Cependant, les Tchétchènes qui se souviennent bien de cette guerre assurent qu’à ce moment-là, il n’y a pas eu de combats sur la place Minoutka, c’était un arrière-front. «Il n’y a pas eu de combats sur la place Minoutka ni le 31 décembre 1994, ni le 25 janvier 1995! Entre outre, aucun soldat russe n’a été tué à cette période sur cette place», explique Doka Izlaev, avocat de Mykola Karpiouk.
Les proches des accusés assurent qu’à cette époque, ils étaient tous les deux chez eux. Anatoly Karpiouk, frère de Mykola, souligne qu’en décembre 1994, leur mère est tombée gravement malade et Mykola est resté près d’elle à la maison.
Tamara Klykh explique qu’en 1994-1995, son fils était étudiant à l’université de Kiev. En effet, il faisait partie de l’UNA-UNSO, mais il a vite abandonné cette organisation car il ne partageait pas ses idées radicales.
Ils sont arrivés jusqu’à Grozny pour témoigner en faveur de leurs proches. Mais, l’audience a été reportée et ils ont dû repartir.
L’acte d’accusation contient plus de 700 pages. Ce dossier a été soigneusement examiné et analysé dans le Centre de défense des droits de l’Homme «Mémorial». Le Centre «Mémorial» a reconnu que Mykola Karpiouk et Stanislav Klykh étaient des prisonniers politiques et que les accusations étaient falsifiées.

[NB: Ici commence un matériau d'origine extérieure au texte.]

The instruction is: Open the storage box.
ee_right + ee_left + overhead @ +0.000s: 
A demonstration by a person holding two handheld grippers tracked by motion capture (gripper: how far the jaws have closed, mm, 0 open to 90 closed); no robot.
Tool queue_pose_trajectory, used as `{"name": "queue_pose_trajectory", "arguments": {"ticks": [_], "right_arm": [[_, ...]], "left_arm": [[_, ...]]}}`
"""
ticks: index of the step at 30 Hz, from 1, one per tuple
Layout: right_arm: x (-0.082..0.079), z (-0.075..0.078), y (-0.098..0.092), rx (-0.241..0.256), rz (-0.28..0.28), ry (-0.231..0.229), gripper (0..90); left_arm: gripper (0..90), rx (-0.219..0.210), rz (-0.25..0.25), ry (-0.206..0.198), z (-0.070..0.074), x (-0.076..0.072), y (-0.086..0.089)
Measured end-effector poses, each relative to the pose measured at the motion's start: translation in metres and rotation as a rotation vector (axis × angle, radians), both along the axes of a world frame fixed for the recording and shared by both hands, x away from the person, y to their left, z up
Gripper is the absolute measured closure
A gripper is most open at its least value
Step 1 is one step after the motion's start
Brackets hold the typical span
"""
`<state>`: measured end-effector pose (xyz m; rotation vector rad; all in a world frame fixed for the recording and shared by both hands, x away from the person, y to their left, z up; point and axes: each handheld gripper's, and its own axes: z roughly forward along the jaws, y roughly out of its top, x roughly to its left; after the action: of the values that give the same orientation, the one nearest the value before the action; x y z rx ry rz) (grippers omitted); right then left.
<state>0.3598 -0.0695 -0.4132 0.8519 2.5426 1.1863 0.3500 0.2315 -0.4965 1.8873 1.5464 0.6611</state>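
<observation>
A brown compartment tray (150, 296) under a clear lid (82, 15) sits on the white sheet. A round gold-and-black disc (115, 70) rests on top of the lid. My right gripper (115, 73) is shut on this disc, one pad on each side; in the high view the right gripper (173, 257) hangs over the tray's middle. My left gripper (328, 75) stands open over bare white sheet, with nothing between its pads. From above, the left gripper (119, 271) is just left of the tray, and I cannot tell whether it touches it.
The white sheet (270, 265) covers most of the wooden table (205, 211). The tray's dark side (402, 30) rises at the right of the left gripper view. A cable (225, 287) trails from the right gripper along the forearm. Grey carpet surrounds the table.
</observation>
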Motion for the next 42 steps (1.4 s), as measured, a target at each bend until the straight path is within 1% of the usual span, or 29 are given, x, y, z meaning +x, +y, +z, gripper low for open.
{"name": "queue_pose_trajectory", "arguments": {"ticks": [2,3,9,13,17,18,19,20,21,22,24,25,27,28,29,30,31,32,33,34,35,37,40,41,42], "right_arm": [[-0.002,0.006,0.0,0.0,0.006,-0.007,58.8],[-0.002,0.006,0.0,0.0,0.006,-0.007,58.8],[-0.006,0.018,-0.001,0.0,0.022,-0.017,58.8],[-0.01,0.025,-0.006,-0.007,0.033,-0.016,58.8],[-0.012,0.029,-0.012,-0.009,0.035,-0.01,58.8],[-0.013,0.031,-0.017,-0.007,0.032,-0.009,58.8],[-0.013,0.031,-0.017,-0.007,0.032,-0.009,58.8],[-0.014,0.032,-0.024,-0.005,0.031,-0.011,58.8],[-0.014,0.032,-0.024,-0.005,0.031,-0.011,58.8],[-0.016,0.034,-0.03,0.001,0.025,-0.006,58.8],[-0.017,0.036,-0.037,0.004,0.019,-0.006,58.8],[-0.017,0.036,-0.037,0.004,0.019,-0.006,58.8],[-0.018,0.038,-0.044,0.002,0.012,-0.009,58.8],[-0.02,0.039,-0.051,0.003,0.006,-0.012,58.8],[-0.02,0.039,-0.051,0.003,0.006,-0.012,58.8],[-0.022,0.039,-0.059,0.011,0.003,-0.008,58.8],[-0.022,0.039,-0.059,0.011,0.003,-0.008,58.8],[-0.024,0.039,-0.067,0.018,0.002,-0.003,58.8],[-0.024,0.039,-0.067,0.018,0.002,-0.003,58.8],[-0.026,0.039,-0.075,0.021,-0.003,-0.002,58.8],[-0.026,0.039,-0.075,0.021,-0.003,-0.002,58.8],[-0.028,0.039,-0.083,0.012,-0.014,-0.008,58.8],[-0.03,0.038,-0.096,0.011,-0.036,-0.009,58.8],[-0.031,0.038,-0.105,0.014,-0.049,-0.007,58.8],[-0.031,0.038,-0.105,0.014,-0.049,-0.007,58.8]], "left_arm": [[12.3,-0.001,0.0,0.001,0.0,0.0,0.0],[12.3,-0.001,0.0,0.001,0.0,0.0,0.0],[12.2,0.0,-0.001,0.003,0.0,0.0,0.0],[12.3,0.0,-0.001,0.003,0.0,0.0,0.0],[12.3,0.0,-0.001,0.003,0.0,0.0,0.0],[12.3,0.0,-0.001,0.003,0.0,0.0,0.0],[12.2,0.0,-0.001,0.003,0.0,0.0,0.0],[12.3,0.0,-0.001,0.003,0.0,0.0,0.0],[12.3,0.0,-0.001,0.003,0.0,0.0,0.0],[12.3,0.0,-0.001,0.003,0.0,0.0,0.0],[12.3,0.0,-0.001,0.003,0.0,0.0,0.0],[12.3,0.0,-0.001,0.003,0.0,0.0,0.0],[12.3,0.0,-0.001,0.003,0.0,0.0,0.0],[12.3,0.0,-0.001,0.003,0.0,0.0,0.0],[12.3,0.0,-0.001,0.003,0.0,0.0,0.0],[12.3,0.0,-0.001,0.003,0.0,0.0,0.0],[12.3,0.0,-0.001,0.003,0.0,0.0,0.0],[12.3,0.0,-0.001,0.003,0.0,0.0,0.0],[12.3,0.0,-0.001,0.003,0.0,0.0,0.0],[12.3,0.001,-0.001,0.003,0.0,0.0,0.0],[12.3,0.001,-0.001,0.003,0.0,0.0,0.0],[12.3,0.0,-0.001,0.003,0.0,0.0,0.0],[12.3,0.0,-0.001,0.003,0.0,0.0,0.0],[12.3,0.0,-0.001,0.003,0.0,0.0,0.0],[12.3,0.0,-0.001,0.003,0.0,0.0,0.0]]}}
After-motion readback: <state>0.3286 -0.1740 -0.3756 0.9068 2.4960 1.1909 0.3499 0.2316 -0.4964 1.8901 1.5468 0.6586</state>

Le seul témoin de l’accusation
Toutes les accusations sont basées sur les témoignages d’une seule personne : un citoyen ukrainien Olexandre Maloféev. Il a été condamné en Russie à plusieurs reprises : pour braquage, vol d’une voiture et meurtre d’une femme. Il est atteint du SIDA, d’une hépatite C et d’une tuberculose. Étrangement en 2014 il a réalisé qu’il avait combattu en Tchétchénie. Ses «aveux» ont été activement diffusés par les médias russes. Il déclarait qu’il avait combattu avec Arseniy Yatsenyuk, Oleh Tyagnybok, Dmytro Yaroch, Olexandre Mouzytchko, Dmytro Kortchynsky et d’autres personnes, y compris Mykola Karpiouk et Stanislav Klykh .
Maria Tomak, journaliste et militante ukrainienne pour les droits de l’Homme estime que l’objectif principal de ces témoignages est d’atteindre les leaders politiques. Dans le dossier de Karpiouk et Klych, un enquêteur cite les «témoignages» de Maloféev à propos d’un combat à Grozny : «Il a été surpris par Arseniy Yatsenyuk qui a également tiré à la Kalachnikov sur des militaires russes….après le combat, ils ont souvent parlé avec des journalistes, posé pour des photographes et donné des interviews».
Le dernier mot
Le 17 mai 2016, les derniers débats ont eu lieu dans la salle d’audience, les accusés ont eu le droit de prononcer leur dernier mot. La chaîne ukrainienne Hromadske TV a publié une vidéo. Karpiouk explique aux membres du jury qu’il était non-coupable et que ses aveux ont été arrachés sous la torture.
«Probablement, vous pensez que j’éprouve de la haine, de la colère ou de la rage concernant ceux qui me pourchassent? Non, Messieurs, détrompez-vous. J’ai prié beaucoup de fois et je prierai encore pour ceux qui m’ont torturé, qui ont menacé de torturer mon fils pour me forcer à faire un parjure, pour ceux qui me jugent, m’accusent et me mettent en prison», dit-il.
Et après?
Désormais, 12 membres du jury doivent se prononcer sur la culpabilité de Karpiouk et Klykh. Il suffira de 7 votes pour décider du verdict. Les membres du jury sont tous des Tchétchènes qui ont vu de leurs propres yeux ce qui s’est passé à Grozny et qui se sont battus.
Le verdict est tombé le 19.05 au matin. Les deux Ukrainiens ont été reconnus coupables.
L’article original est publié sur le site CENSOR.NET. L’UCMC a rédigé une version raccourcie en français.